On Fri, 20 Aug 2021 11:37:03 +0100,
Matteo Croce <mcroce at linux.microsoft.com> wrote:
> 
> On Thu, Aug 19, 2021 at 6:29 PM Marc Zyngier <maz at kernel.org> wrote:

[...]

> > diff --git a/drivers/net/ethernet/stmicro/stmmac/stmmac.h b/drivers/net/ethernet/stmicro/stmmac/stmmac.h
> > index fcdb1d20389b..244aa6579ef4 100644
> > --- a/drivers/net/ethernet/stmicro/stmmac/stmmac.h
> > +++ b/drivers/net/ethernet/stmicro/stmmac/stmmac.h
> > @@ -341,7 +341,7 @@ static inline unsigned int stmmac_rx_offset(struct stmmac_priv *priv)
> >         if (stmmac_xdp_is_enabled(priv))
> >                 return XDP_PACKET_HEADROOM + NET_IP_ALIGN;
> >
> > -       return NET_SKB_PAD + NET_IP_ALIGN;
> > +       return 8 + NET_IP_ALIGN;
> >  }
> >
> >  void stmmac_disable_rx_queue(struct stmmac_priv *priv, u32 queue);
> >
> > I don't see the system corrupting packets anymore. Is that exactly
> > what you had in mind? This really seems to point to a basic buffer
> > overflow.

[...]

> Sorry, I meant something like:
> 
> -       return NET_SKB_PAD + NET_IP_ALIGN;
> +       return 8;
> 
> I had some hardware which DMA fails if the receive buffer was not word
> aligned, but this seems not the case, as 8 + NET_IP_ALIGN = 10, and
> it's not aligned too.

No error in that case either, as expected. Given that NET_SKB_PAD is
likely to expand to 64, it is likely a DMA buffer overflow which
probably only triggers for large-ish packets.

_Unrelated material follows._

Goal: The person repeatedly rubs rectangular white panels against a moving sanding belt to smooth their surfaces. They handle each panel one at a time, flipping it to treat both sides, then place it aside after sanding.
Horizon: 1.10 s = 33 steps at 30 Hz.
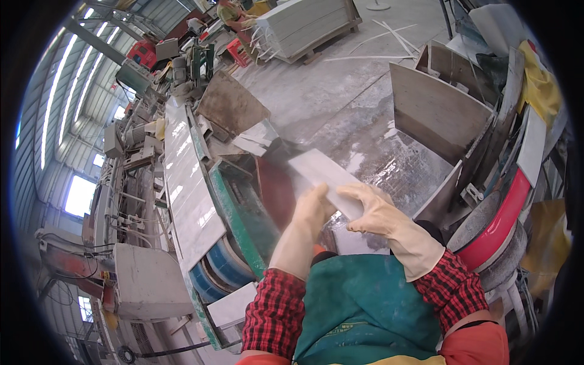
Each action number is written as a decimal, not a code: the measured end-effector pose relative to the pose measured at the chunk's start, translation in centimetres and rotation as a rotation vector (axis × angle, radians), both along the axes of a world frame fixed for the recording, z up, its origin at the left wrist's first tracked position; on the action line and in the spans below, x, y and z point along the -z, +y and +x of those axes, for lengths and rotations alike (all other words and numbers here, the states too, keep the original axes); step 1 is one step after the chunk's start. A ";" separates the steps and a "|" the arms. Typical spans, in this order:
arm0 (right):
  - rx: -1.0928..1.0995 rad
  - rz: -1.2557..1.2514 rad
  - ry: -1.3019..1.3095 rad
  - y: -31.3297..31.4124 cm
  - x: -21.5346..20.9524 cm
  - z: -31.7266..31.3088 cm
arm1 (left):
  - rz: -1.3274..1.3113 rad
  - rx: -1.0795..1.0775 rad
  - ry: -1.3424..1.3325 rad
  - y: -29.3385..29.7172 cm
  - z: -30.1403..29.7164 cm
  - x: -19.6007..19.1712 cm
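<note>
I hold a flat white slab (pixel 321 170), like a stone tile, tilted in front of my green apron. My left hand (pixel 311 208), in a cream rubber glove, grips its near left edge; most of its fingers are hidden. My right hand (pixel 376 212), gloved alike, clasps the near right edge, thumb and fingers curved around it. Left of the slab runs a green metal machine frame (pixel 234 204), beside a conveyor (pixel 190 182) bearing wet, shiny white slabs.
Blue rollers (pixel 222 274) sit at the conveyor's near end. On the right stand a red-rimmed wheel (pixel 496 225) and a grey panelled bin (pixel 432 109). Wet floor lies ahead. Farther off, a person (pixel 233 17) stands by a stack of pale slabs (pixel 307 27).
</note>
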State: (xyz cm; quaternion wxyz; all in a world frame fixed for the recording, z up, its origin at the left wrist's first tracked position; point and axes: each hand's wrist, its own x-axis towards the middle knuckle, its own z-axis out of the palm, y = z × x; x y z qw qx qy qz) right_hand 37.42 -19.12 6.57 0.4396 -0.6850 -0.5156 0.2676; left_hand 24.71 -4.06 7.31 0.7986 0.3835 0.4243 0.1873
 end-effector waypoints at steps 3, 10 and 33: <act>-0.062 0.089 -0.253 -0.8 -1.2 0.4 | 0.015 -0.019 -0.148 -0.4 -0.8 0.7; 0.118 0.364 0.009 0.6 -0.2 1.4 | 0.204 -0.292 -0.333 -0.3 -5.8 -1.2; 0.112 -0.007 0.243 2.2 2.0 -0.2 | 0.091 -1.365 -0.341 8.0 -37.5 8.3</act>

Now, we're almost at -rc7, and we don't have a solution in sight.

Can we please revert this until we have an understanding of what is
happening? I'll hopefully have more cycles to work on the issue once
5.14 is out, and hopefully the maintainers of this driver can chime in
(they have been pretty quiet so far).

Thanks,

	M.

-- 
Without deviation from the norm, progress is not possible.